--- TASK BRIEF ---
From the line with "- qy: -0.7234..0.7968" through the line with "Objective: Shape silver", inclusive, return each line of the data below exactly and leave the rest out.

--- RECORDS PROVIDED ---
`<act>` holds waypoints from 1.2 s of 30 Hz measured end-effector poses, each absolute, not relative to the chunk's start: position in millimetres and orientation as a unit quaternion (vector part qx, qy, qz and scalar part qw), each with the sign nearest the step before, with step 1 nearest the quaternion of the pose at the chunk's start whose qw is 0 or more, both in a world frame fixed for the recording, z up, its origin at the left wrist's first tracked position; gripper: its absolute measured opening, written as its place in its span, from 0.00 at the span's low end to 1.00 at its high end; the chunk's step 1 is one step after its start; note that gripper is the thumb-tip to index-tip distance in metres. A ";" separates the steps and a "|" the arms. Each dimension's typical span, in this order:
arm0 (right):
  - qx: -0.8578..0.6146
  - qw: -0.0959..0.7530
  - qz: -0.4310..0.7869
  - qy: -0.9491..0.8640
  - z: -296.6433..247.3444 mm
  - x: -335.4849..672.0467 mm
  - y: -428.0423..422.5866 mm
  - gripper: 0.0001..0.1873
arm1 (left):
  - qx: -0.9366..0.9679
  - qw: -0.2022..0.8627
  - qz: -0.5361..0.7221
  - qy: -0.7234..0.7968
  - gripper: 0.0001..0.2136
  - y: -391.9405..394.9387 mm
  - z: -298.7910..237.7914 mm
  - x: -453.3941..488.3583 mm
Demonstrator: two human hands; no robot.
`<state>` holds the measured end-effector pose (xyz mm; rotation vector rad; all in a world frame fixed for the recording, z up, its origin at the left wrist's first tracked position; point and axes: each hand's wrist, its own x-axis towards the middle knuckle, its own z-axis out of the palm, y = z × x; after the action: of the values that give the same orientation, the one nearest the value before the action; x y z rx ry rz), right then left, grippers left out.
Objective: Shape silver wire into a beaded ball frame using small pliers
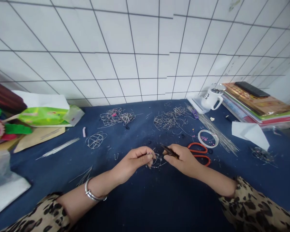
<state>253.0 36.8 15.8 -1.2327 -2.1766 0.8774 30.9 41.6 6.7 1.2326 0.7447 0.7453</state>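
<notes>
My left hand [135, 159] is closed in a pinch on a small bent wire frame [157, 161] that rests on the dark blue cloth [159, 206]. My right hand [183, 159] is closed round small dark pliers [169, 150], whose tip points at the wire frame. Both hands meet at the middle of the table. A silver bangle [93, 194] sits on my left wrist. Orange-handled scissors [199, 153] lie just right of my right hand.
Heaps of bent wire shapes [117, 116] [170, 118] lie behind the hands; a single wire ball [96, 140] sits left. Straight wires [219, 135], a tape ring [207, 138], a white mug [212, 95], stacked books [258, 103] and white paper [251, 133] are right. Green bags [43, 116] stand left.
</notes>
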 end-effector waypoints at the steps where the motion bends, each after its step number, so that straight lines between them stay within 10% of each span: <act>1: -0.446 0.252 0.359 -0.780 16.1 251.6 35.1 0.10 | 0.545 0.693 0.335 0.332 0.07 40.4 6.7 32.6; 36: -0.340 0.258 0.428 -0.796 21.4 246.3 17.9 0.06 | 0.723 0.444 0.332 0.413 0.05 21.2 10.4 37.0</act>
<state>246.3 17.9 21.4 -0.9233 -2.1600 1.1612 37.0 21.2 10.4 1.7922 1.0236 0.8225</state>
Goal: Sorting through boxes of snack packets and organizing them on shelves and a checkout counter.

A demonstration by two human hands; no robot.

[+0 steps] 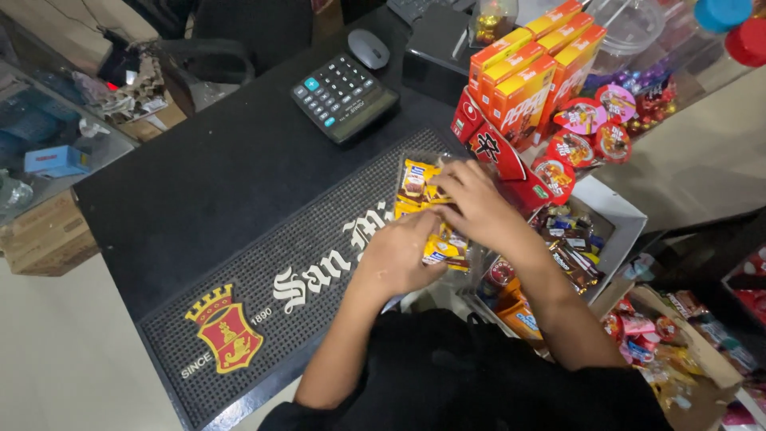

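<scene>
1. Candy packets (431,209), yellow and brown, lie in a clear tray on the rubber mat (263,279) of the black table (199,191).
2. Left hand (396,255) grips the near packets; right hand (475,203) curls over the far ones.
3. Calculator (343,96) sits farther off, orange boxes (531,76) to the right.

Both arms come up from the bottom of the frame, bare from the elbows down, dark sleeves above that. Left hand (396,257) is palm down with fingers curled in, knuckles facing up. Right hand (477,203) sits just past it and a bit higher, also palm down, fingers bent and bunched at the tips like it's pinching. The two hands are touching or nearly so, wrists angled in toward each other.
</scene>
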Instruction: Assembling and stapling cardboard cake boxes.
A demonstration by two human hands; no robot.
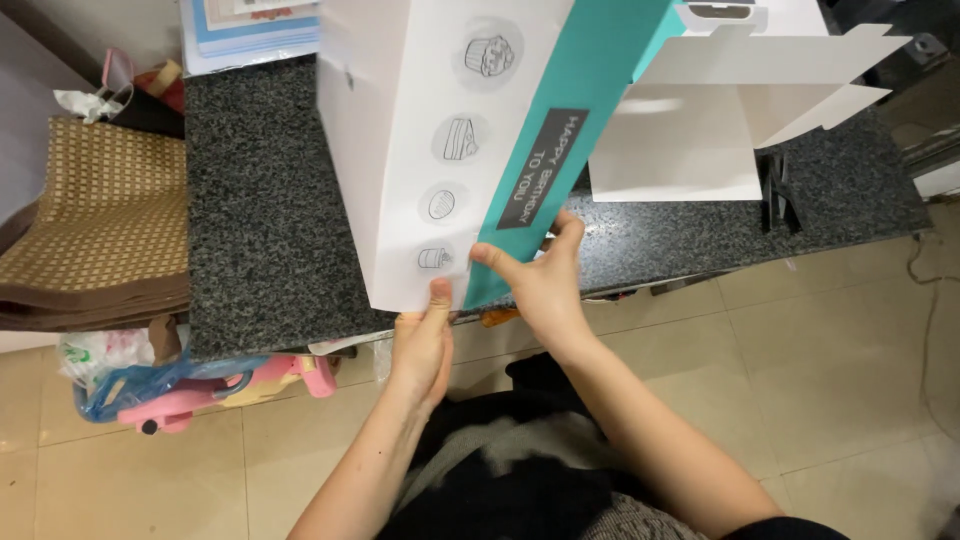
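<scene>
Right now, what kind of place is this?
Probably a home, perhaps a kitchen counter. A speckled dark granite countertop stands over beige floor tiles, with a pink plastic toy and plastic bags tucked beneath. Both hands, left hand and right hand, hold a white-and-teal cardboard cake box.

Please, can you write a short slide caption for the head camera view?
Both hands, left and right, hold a white-and-teal cardboard cake box at the granite counter edge.

Box on counter, woven mat left, toy seemingly below
</scene>
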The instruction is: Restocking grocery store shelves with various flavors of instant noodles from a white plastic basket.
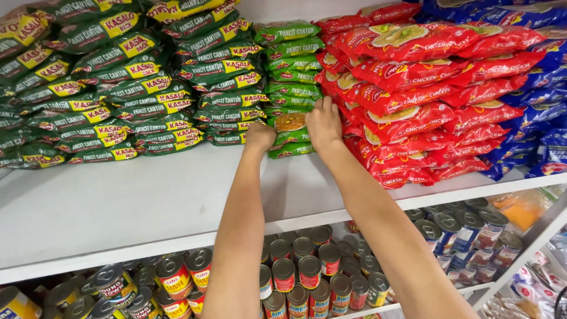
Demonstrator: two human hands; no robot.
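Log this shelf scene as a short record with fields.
setting: white shelf stocked with packets
left hand: left hand pressed against the side of the green noodle packet stack
right hand: right hand on the same stack's other side, next to the red noodle packets
far right: blue packets
far left: dark green packets
lower shelf: rows of tin cans

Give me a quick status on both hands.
Left hand and right hand pressed on green noodle packet stack. Red noodle packets crowd right side.
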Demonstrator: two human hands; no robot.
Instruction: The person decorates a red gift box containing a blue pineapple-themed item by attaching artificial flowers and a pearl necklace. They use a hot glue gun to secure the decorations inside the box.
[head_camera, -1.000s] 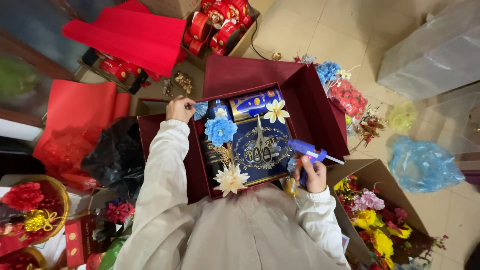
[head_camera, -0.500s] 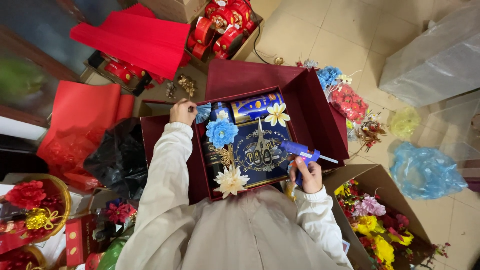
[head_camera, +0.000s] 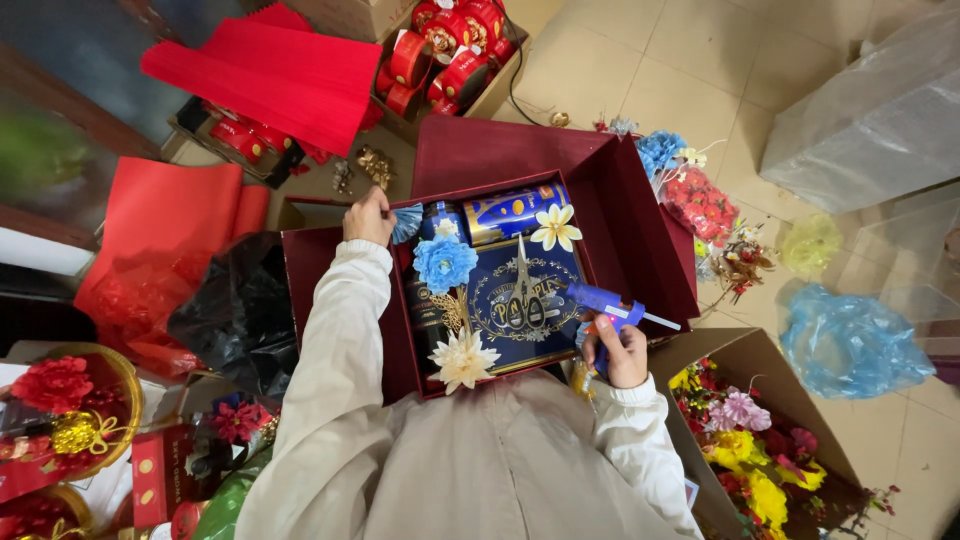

--- RESPONSE BELOW ---
  - qy: -0.7234..0.7968
  - gripper: 0.0001..0.2136
  - y: -391.9405..394.9387 mm
  - z: -298.7910..237.7914 mm
  - x: -453.3941..488.3583 mm
Demonstrator: two human hands; no robot.
`<state>` holds the measured end-effector pose (xyz mm; rotation vector rad; all in a world frame fixed for the recording, z up, its origin at the left wrist's first tracked position; point and axes: each hand's wrist, its own x-axis towards the middle knuckle, its own z-axis out of the palm, y = z × x; after the action: of the values that give the same orientation, the one nearest the value before the action; x y z rx ry rz), right then left, grippers left out.
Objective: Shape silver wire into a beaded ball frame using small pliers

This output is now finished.